-- Opening Marker --

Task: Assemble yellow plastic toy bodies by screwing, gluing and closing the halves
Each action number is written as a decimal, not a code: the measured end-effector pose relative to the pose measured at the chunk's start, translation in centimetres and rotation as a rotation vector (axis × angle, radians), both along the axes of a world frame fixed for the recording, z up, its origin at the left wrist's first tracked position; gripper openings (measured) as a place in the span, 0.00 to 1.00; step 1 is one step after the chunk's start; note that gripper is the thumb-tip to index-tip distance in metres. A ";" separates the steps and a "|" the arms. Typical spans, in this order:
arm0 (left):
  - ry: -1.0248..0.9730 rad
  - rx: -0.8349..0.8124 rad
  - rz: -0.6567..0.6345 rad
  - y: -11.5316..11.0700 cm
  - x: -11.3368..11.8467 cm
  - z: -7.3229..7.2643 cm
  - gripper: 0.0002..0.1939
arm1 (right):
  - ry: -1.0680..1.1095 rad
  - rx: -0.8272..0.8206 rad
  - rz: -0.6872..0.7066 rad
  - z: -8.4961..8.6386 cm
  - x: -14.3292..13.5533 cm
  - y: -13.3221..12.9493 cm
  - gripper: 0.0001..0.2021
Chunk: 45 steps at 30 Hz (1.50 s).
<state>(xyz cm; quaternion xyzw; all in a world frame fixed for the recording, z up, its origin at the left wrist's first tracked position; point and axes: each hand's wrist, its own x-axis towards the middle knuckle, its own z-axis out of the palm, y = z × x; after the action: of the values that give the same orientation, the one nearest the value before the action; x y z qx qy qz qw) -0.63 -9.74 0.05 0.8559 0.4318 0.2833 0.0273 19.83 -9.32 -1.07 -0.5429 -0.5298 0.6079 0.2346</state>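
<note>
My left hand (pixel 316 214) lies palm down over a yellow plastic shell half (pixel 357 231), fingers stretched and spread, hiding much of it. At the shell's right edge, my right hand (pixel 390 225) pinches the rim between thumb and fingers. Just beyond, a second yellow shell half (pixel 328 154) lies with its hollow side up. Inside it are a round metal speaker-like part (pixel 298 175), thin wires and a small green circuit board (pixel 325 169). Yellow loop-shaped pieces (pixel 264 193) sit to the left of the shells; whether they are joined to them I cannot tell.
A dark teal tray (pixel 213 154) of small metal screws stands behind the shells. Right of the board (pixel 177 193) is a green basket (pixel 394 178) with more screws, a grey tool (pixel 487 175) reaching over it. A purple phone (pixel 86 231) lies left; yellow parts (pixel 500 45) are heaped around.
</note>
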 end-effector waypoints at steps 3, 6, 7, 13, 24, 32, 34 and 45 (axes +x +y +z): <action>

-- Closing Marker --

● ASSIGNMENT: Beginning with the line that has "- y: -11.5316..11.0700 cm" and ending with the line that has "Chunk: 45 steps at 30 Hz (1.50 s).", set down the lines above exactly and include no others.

● ANSWER FOR THE TASK:
  - y: -11.5316..11.0700 cm
  - x: -11.3368..11.8467 cm
  - z: -7.3229..7.2643 cm
  - gripper: 0.0002..0.1939
arm1 (right):
  - ry: -1.0680..1.1095 rad
  - rx: -0.8272..0.8206 rad
  - rz: -0.6872..0.7066 rad
  - z: -8.4961..8.6386 cm
  - x: -14.3292..13.5533 cm
  - y: -13.3221..12.9493 cm
  - gripper: 0.0001..0.2021
Chunk: 45 steps at 30 Hz (1.50 s).

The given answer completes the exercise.